**EXERCISE DETAILS:** Set down, exactly as they appear, the line containing "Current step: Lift" and all subsequent lines through the end of the material below.

**DATA SHOWN:**

====

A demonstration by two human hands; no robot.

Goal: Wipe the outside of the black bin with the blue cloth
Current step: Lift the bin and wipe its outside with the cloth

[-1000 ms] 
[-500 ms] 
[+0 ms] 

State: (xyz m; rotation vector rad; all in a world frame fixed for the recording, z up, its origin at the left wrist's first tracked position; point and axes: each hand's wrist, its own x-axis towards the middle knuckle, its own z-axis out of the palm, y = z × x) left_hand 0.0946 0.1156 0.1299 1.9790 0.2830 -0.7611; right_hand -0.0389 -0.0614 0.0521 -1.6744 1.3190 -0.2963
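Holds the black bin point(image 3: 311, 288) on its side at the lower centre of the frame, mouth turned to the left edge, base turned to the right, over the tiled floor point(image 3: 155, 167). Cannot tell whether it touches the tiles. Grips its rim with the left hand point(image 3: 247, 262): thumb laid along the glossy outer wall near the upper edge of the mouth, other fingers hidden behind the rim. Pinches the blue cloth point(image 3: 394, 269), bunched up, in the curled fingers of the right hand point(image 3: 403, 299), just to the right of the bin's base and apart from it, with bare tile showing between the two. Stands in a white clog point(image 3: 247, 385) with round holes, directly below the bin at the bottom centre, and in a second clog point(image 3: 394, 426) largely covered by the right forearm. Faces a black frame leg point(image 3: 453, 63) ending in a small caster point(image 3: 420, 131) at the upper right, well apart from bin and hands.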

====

**RESULT:**
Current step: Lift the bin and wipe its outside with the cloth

[-1000 ms] 
[-500 ms] 
[+0 ms] 

State: (xyz m; rotation vector rad; all in a world frame fixed for the recording, z up, its origin at the left wrist's first tracked position; point and axes: each hand's wrist, its own x-axis towards the middle knuckle, its own z-axis out of the palm, y = z × x) left_hand 0.0946 0.1156 0.1299 1.9790 0.2830 -0.7611; right_hand -0.0389 -0.0614 0.0521 -1.6744 1.3190 -0.2963
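Holds the black bin point(image 3: 311, 288) on its side at the lower centre of the frame, mouth turned to the left edge, base turned to the right, over the tiled floor point(image 3: 155, 167). Cannot tell whether it touches the tiles. Grips its rim with the left hand point(image 3: 247, 262): thumb laid along the glossy outer wall near the upper edge of the mouth, other fingers hidden behind the rim. Pinches the blue cloth point(image 3: 394, 269), bunched up, in the curled fingers of the right hand point(image 3: 403, 299), just to the right of the bin's base and apart from it, with bare tile showing between the two. Stands in a white clog point(image 3: 247, 385) with round holes, directly below the bin at the bottom centre, and in a second clog point(image 3: 394, 426) largely covered by the right forearm. Faces a black frame leg point(image 3: 453, 63) ending in a small caster point(image 3: 420, 131) at the upper right, well apart from bin and hands.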

The output contains nothing further.